A bill introduced last November by two U.S. Democratic lawmakers, Sen. Tom Harkin and Rep. Peter DeFazio, calls for a tax of up to 0.25 percent – or 25 cents on every $100 – on the value of stock trades in addition to taxing transactions in other financial instruments.


So why are nurses involved you might ask?  Because they see first hand what austerity is doing to people, especially on the growing number of those in poverty in our nation.  

Why would nurses get mixed up in an issue like that?

RoseAnn DeMoro, executive director of National Nurses United, says there’s a simple explanation: “The big banks, investment firms and other financial institutions, which ruined the economy with trillion-dollar trades on people’s homes and pensions and similar reckless gambling, should pay for the recovery.”

Nurses have been on the front lines of the crisis, seeing firsthand the health impacts of skyrocketing poverty and record high rates of uninsured Americans.

Their specific tax proposal: a small fee on each trade of stocks, derivatives and other financial instruments. Even at a rate of 0.5 percent or less, such taxes could generate massive revenues to pay for things ordinary people in Chicago and elsewhere urgently need, such as affordable health care and decent schools.

Endorsers of their Friday rally in Daley Center Plaza include 100 union, environmental, and global health groups.

Chicago Sun Times: Nurses push tax on trades to help sick

Extreme riches for the 1% of the 1% or schools and healthcare.   This nation only has one now: billionaires play while school children do without.  We are approaching the 19th century with robber-barons and huge poverty.  

Go here to see other supporters of some kind of a transactions tax: Statement of Support for Transactions Tax

Al Gore, Warren Buffett, Bill Gates, Nobel Prize winning economists Joe Stiglitz and Paul Krugman, Jeffrey Sachs, George Soros, Lawrence Summers, and many others.  

Paul Krugman, economist and Nobel Laureate

And then there’s the idea of taxing financial transactions, which have exploded in recent decades.
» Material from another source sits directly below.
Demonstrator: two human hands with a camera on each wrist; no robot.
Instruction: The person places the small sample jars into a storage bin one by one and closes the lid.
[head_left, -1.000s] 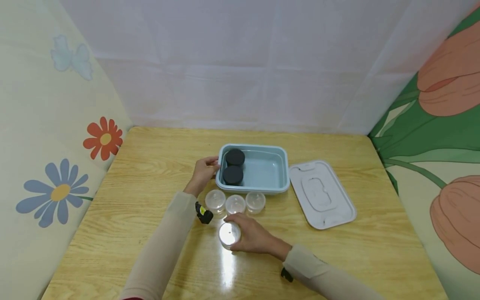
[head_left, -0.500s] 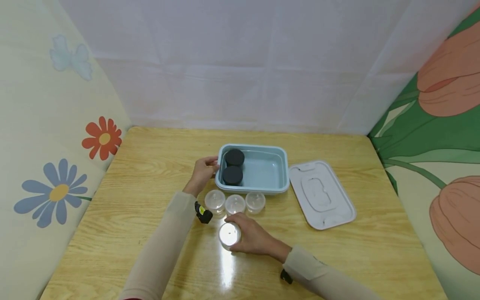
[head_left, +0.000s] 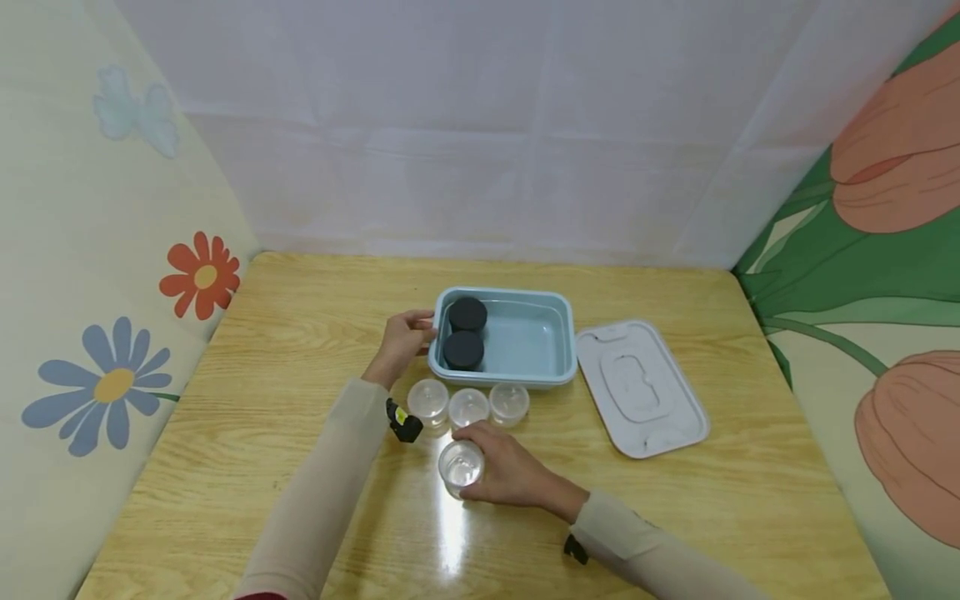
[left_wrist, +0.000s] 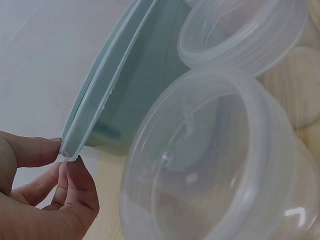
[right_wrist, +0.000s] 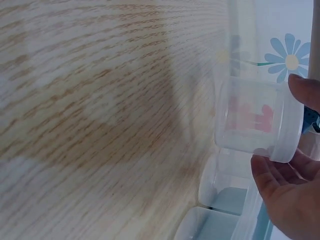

The economic value of all this trading is dubious at best. In fact, there’s considerable evidence suggesting that too much trading is going on… But wouldn’t such a tax hurt economic growth? As I said, the evidence suggests not — if anything, it suggests that to the extent that taxing financial transactions reduces the volume of wheeling and dealing, that would be a good thing.

Lawrence Summers, former Director of the National Economic Council

Some form of securities transactions tax would have the desirable economic effects of curbing speculation and of raising a significant amount of revenue

Angela Merkel, Chancellor of Germany
We all agree that a financial transaction tax would be the right signal to show that we have understood that financial markets have to contribute their share to the recovery of economies.

Mario Monti, Prime Minister of Italy
We are open to supporting this initiative [the financial transaction tax] at the EU level.

Nancy Pelosi, Minority Leader of the U.S. House of Representatives
I believe the transaction tax still has a great deal of merit… [It would have] really minimal impact on the transaction, but a tremendous impact on helping us meet our needs.

Mariano Rajoy, Prime Minister of Spain
I’m in favour of the tax on financial transactions

Cites are at the link.  

So if you are in Chicago, march with the nurses for your own health and the health or our nation.